Começa com os contornos do uti possidetis, para determinar que territórios estavam na posse da coroa espanhola antes da independência da Venezuela (e que teriam revertido para o novo Estado) e quais é que teriam sido cedidos ao Reino Unido. Inclui a sucessão de Estados (a delimitação de fronteiras foi feita entre o Reino Unido, antes da independência da Guiana em 1966, e a Venezuela, o que suscita a questão da indispensabilidade da participação de um terceiro no litígio); a interpretação e a discussão da validade de uma decisão arbitral de 1899, com fumos de corrupção por parte de vários árbitros, e que procedeu à delimitação fronteiriça (um tema que está actualmente na moda graças aos recursos tecnológicos de empresas prestadoras de serviços de informação e que, em casos recentes, têm tido sucesso a demonstrar a venalidade de alguns árbitros); as dificuldades da cartografia feita no século passado e que integra o acordo de 1905 que delimita a fronteira; a relevância da prática dos Estados na aplicação de uma convenção internacional (e em que medida a inconsistência da prática pode ser relevante para a interpretação da convenção, em particular a contestação, a partir de 1962, por parte da Venezuela, da validade da decisão arbitral).

A dimensão geoestratégica também conta. Quer à escala macro, num continente em que as fronteiras foram muitas vezes delimitadas de forma distante, arbitrária, sem conhecimento do detalhe e quase nunca com uma presença física relevante (a famigerada “ocupação efectiva”, exigida pela Acta Geral da Conferência de Berlim, em complemento ao título histórico) pelo que conflito entre a Guiana e a Venezuela é um de muitos, quase todos latentes, que enxameiam o mapa da América Latina. À escala macro, o contraponto entre um grande Estado (a Venezuela tem uma superfície de quase um milhão de km2 e cerca de 30 milhões de habitantes) e um pequeno Estado (a Guiana tem 215 000 km2 e menos de 800 000 habitantes) também alimenta a fé nos mecanismos de solução pacífica de litígios. Neste contexto não é de estranhar que a Guiana tenha recorrido, em 29 de Março de 2018, ao Tribunal Internacional de Justiça pedindo o reconhecimento da validade da decisão arbitral de 1899, do acordo de 1905 e a responsabilização da Venezuela pela violação da soberania da Guiana.

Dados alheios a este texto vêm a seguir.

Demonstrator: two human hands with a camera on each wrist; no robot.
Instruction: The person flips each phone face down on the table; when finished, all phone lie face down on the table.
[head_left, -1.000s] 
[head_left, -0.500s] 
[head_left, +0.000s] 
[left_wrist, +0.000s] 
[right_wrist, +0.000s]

A Guiana Essequiba reclamada pela Venezuela tem uma superfície de cerca de 160 000 km2 (compara com os 92 000 km2 de Portugal) escassamente povoada por 120 000 habitantes e com reservas de petróleo já comprovadas no offshore. A outorga pela Guiana à ExxonMobil de contratos de exploração petrolífera exacerbou, a partir de 2015, as reacções por parte de Caracas num contexto de conflito político-económico com os EUA.

A Venezuela objectou à competência do TIJ e, suprema ironia, mimetizando a reacção dos EUA no litígio desencadeado pela Nicarágua, recusou-se a participar nas audiências relativas à competência do TIJ. Em 2020 Tribunal (12-4) considerou-se competente para decidir da validade da decisão arbitral e da fixação das fronteiras. Em 2022 a Venezuela objectou à ausência de um terceiro indispensável (o Reino Unido), objecção recusada, a 6 de Abril de 2023 (14-1, voto do juiz ad hoc indicado pela Venezuela) pelo Tribunal.

No dia 1 de Dezembro, e a pedido da Guiana, o TIJ, decidiu, por unanimidade, medidas provisórias segundo as quais a Venezuela “shall refrain from taking any action which would modify the situation that currently prevails in the territory in dispute”. O fraseado é orientado para o uso da força mas pode incluir o recente referendo nacional venezuelano.